Assistance with Community: Students get a chance to engage with other students and instructors on questions and collaboration through forums and discussion boards
Pros and Cons
Pros :
- Beginner Friendly: Suitable for those who have no experience with SQL or databases.
- Hands-on learning: Practical coding exercises and case studies applied in a real-world setting.
- Flexibility: Learners can work through the course at their own pace; thus, perfect for busy learners.
- Integration with Python: Learners will be able to integrate SQL with Python to challenge more complex data analysis projects.
Cons
- Limited advanced SQL topics: Though it teaches the basic ones along with some advanced topics, it may not be the best course of study for those who are looking to go deeper in SQL-related topics.
- Time commitment: Being a self-scheduled course, it requires constant practice and commitment to thoroughly grasp the concepts.
- Focus on relational databases: the course only focuses on relational databases and, therefore, will not likely encompass NoSQL databases, among others.
Instructors and Their Background
The instructors for this course are Rav Ahuja and Hima Vasudevan working at IBM with a lot of experience in data science, database management, and programming. The instructors bring real-world knowledge to the course and allow learners to see how SQL and databases are used for practice settings.
Typically, the instructors are more advanced degree holders in computer science or other related fields and possess experience working with major companies in data science and AI roles. Their applied experience gives learners not only the theory behind databases and SQL but also a sense of practicality in the real world.
Certification
After finishing this course you will get a certificate that will be important for future job prospects. For professionals, it can serve as proof of continuing education and skill-building for advancement within career fields.
Pricing
Coursera offers a 7-day free trial, which means that learners get the chance to experience the contents of the course before signing up with a subscription. Learners can subscribe to Coursera Plus at the end of the trial period or buy the course outright. The cost of courses will usually start at $39 to 49 dollars per month depending on the subscription options.
Topics Covered
This course covers so many topics, including:
- Database Fundamentals: Relational databases and database management systems
- SQL Foundations: Building simple SQL queries to retrieve and filter data
- Complicated SQL Queries: JOINs, GROUP BY, and aggregation functions, including more complex subqueries
- Python and SQL: Use of libraries Pandas and SQLAlchemy in Python to access databases and conduct analysis.

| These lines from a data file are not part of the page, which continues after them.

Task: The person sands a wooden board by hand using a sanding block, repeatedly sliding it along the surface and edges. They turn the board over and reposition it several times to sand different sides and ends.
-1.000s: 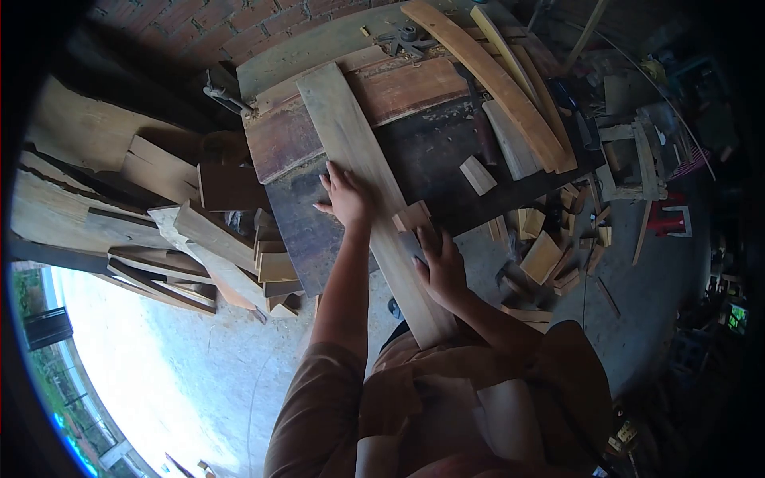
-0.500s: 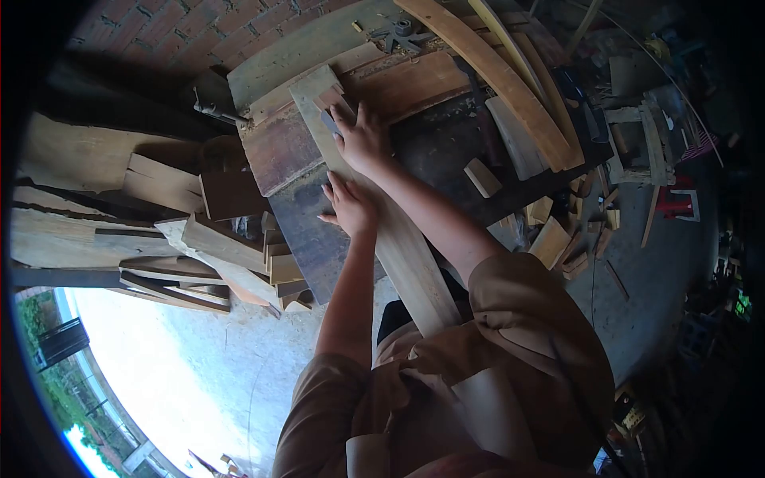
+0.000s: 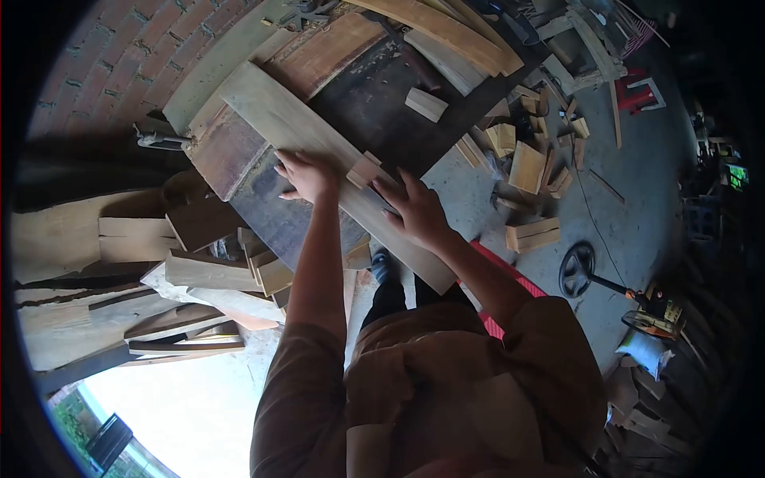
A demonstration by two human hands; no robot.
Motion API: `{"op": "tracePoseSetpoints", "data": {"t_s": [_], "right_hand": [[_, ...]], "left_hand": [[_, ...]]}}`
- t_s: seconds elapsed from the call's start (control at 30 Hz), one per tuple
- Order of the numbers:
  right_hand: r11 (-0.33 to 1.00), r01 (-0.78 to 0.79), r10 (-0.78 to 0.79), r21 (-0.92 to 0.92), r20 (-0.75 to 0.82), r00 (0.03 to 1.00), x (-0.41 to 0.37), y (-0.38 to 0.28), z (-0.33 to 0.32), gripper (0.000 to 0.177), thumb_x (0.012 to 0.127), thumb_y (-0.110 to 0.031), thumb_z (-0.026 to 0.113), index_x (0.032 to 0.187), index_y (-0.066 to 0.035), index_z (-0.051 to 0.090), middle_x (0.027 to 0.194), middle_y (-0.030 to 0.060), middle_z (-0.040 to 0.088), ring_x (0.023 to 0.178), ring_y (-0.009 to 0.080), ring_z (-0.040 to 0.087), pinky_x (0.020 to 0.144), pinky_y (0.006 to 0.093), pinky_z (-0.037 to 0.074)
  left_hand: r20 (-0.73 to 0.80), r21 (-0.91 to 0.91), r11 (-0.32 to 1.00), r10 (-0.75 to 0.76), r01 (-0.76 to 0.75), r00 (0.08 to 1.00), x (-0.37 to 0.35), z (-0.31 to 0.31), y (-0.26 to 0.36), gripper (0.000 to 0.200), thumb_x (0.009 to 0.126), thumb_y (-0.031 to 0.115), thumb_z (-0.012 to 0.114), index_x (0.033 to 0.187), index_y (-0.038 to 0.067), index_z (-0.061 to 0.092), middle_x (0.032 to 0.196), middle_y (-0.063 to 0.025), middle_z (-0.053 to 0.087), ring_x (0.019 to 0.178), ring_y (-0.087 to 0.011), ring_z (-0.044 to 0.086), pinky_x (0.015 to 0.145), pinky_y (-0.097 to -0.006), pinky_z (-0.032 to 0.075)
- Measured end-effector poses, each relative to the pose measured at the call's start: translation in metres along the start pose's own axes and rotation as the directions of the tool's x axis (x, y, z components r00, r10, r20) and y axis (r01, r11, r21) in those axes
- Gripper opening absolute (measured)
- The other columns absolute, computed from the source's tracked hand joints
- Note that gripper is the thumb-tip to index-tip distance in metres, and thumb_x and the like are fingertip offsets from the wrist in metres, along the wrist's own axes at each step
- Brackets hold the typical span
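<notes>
A long pale board point(image 3: 295, 123) lies across the dark workbench point(image 3: 358, 103), its near end reaching past the bench edge toward my body. My left hand point(image 3: 309, 177) rests on the board's left edge, fingers spread and nothing held. On the board's right part my right hand point(image 3: 414, 209) is wrapped round a small block point(image 3: 366, 170) with a light wooden face and a dark underside. The block lies flat against the board's surface.
Curved wooden pieces point(image 3: 446, 32) and a small wood block point(image 3: 426, 104) lie on the bench's far side. Offcuts point(image 3: 527, 167) are scattered on the floor at right, near a wheeled tool point(image 3: 577, 269). Stacked boards point(image 3: 135, 239) stand at left. A red stool point(image 3: 510, 275) is beside me.
My right hand has brought the block along the board from its far end toward my body. The view has shifted, showing more floor at right. My left hand stays on the board.
</notes>
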State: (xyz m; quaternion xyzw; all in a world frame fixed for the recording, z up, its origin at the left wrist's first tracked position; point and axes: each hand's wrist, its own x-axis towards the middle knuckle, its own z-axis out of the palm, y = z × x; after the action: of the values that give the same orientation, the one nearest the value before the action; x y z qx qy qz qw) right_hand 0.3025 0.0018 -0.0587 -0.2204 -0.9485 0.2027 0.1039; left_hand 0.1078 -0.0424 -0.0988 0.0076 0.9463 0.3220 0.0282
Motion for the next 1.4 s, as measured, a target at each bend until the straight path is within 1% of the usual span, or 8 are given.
{"op": "tracePoseSetpoints", "data": {"t_s": [0.3,0.57,0.63,0.83,1.07,1.2,1.33,1.4], "right_hand": [[0.991,-0.134,0.136,-0.028,0.076,0.988,-0.176,0.031,-0.042,0.059,0.066,-0.021,0.068,0.122,-0.022,0.050,0.124,0.0217,0.038,0.103,0.0369,0.048,0.084,0.0429,0.043],[1.000,-0.024,0.024,-0.001,-0.025,0.999,-0.058,0.031,-0.018,0.057,0.076,-0.026,0.061,0.129,-0.027,0.040,0.121,0.0235,0.040,0.096,0.0339,0.052,0.077,0.0437,0.044],[0.996,-0.076,0.075,-0.046,-0.005,0.997,-0.007,0.017,-0.008,0.055,0.080,-0.028,0.057,0.131,-0.026,0.038,0.121,0.0234,0.040,0.102,0.0363,0.049,0.084,0.0419,0.043],[0.988,-0.110,0.121,0.112,-0.097,0.988,0.077,0.005,0.013,0.052,0.081,-0.029,0.055,0.130,-0.024,0.039,0.117,0.0224,0.042,0.099,0.0353,0.050,0.080,0.0444,0.044],[0.999,-0.053,0.053,0.002,0.056,0.997,-0.079,0.036,-0.019,0.056,0.079,-0.027,0.059,0.131,-0.022,0.038,0.121,0.0269,0.038,0.100,0.0382,0.050,0.084,0.0429,0.043],[0.987,-0.130,0.123,0.094,0.072,0.990,-0.183,0.055,-0.046,0.059,0.076,-0.022,0.062,0.130,-0.019,0.039,0.120,0.0263,0.038,0.102,0.0396,0.049,0.085,0.0431,0.044],[0.939,-0.244,0.226,0.243,0.099,0.969,-0.200,0.065,-0.049,0.057,0.077,-0.021,0.062,0.129,-0.019,0.041,0.121,0.0251,0.038,0.103,0.0398,0.049,0.086,0.0430,0.043],[0.983,-0.085,0.071,0.164,0.088,0.994,-0.180,0.068,-0.052,0.055,0.078,-0.021,0.061,0.129,-0.019,0.041,0.121,0.0243,0.038,0.105,0.0398,0.048,0.087,0.0422,0.043]], "left_hand": [[-0.033,-0.021,1.000,-0.005,0.004,0.999,0.001,0.005,-0.001,0.054,0.091,0.033,0.028,0.138,0.006,0.018,0.139,-0.0120,0.031,0.132,-0.0263,0.020,0.099,-0.0640,-0.002],[-0.028,0.029,0.999,-0.011,0.012,1.000,0.002,0.005,-0.001,0.054,0.092,0.033,0.030,0.138,0.007,0.017,0.139,-0.0110,0.032,0.132,-0.0262,0.020,0.099,-0.0642,0.000],[-0.030,0.023,1.000,-0.008,0.008,1.000,0.004,0.006,0.001,0.054,0.092,0.032,0.030,0.138,0.007,0.017,0.139,-0.0109,0.032,0.132,-0.0263,0.020,0.099,-0.0643,0.000],[-0.049,0.023,1.000,-0.004,0.005,0.999,0.005,0.007,0.001,0.052,0.091,0.031,0.030,0.136,0.006,0.020,0.137,-0.0108,0.035,0.131,-0.0274,0.022,0.098,-0.0649,0.001],[-0.055,0.037,0.999,0.002,0.000,0.998,0.005,0.007,0.000,0.052,0.091,0.031,0.031,0.136,0.006,0.021,0.135,-0.0112,0.037,0.131,-0.0257,0.023,0.098,-0.0648,0.003],[-0.074,0.040,0.999,0.011,-0.008,0.997,0.008,0.011,-0.003,0.053,0.091,0.031,0.030,0.136,0.006,0.021,0.135,-0.0110,0.037,0.131,-0.0257,0.024,0.098,-0.0647,0.003],[-0.072,0.040,0.999,0.018,-0.016,0.997,0.007,0.010,-0.003,0.054,0.091,0.032,0.029,0.137,0.006,0.020,0.136,-0.0107,0.037,0.131,-0.0257,0.024,0.099,-0.0644,0.003],[-0.086,0.049,0.999,0.028,-0.024,0.996,0.006,0.010,-0.001,0.054,0.091,0.033,0.029,0.137,0.006,0.020,0.136,-0.0106,0.037,0.131,-0.0257,0.024,0.099,-0.0641,0.002]]}}
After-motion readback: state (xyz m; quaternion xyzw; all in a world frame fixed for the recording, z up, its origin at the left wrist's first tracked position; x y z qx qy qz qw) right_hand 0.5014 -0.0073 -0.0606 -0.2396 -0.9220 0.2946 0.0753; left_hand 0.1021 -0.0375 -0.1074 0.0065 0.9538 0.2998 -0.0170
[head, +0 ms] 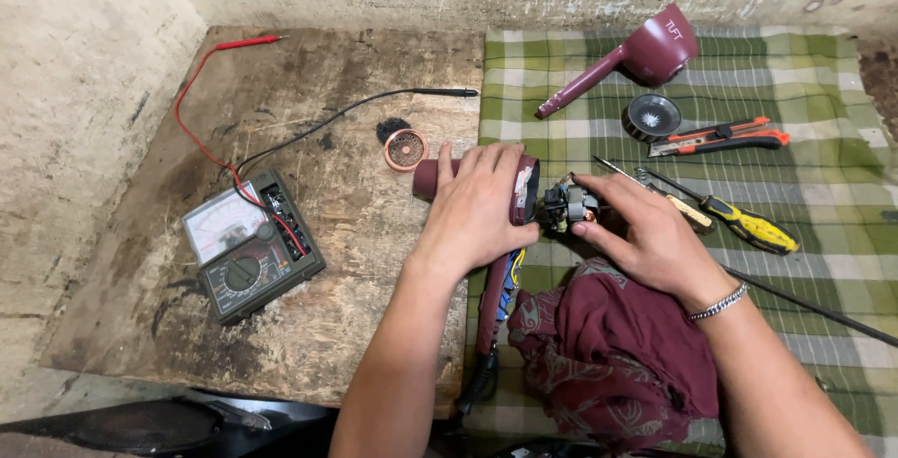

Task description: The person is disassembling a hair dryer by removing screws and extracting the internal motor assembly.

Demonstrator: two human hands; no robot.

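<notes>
My left hand [477, 205] wraps around the maroon barrel [428, 177] of an opened hair dryer in the middle of the view. My right hand [645, 229] pinches the small grey motor [564, 205] that sticks out of the barrel's open end, with coloured wires trailing below it. The dryer's handle [491, 313] hangs down toward me. The other maroon half-shell [645, 54] lies apart at the back of the green checked cloth [823, 196].
An analogue multimeter [248, 245] with red and black probe leads sits on the worn wooden board [309, 327] at left. A round copper-coloured grille [406, 150], a black fan piece [652, 116], orange-handled pliers [725, 135], a yellow-handled screwdriver [744, 224] and a maroon rag [608, 355] lie around my hands.
</notes>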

- Data Science Project: A practical project where the learner applies SQL and Python to a real-world data science problem.
The topics are designed to be cumulative, introducing learners progressively to progressively more advanced topics, so that the final learner has a comprehensive understanding of SQL and database management.
FAQs
- Does this course require any experience in programming?
No, this course is taught from the basics. - What is the total duration to complete the course?
It takes around 20 hours of duration every week. - What are the various concepts taught in this course?
The various concepts taught are Databases and SQL. - Is a certificate available for this course?
Yes, we provide a certificate for this course.
Conclusion
The Coursera course “Databases and SQL for Data Science with Python” teaches you databases and SQL from the ground up, offering the best resource for people seeking to understand databases and SQL ideas very broadly. This course’s practical nature, hands-on exercises, and wide integration with Python will be sure to arm learners with practical skills to succeed in data science.
By the end of this course, you will learn about the basics of SQL and how to use databases for the implementation of various projects and integration with other languages.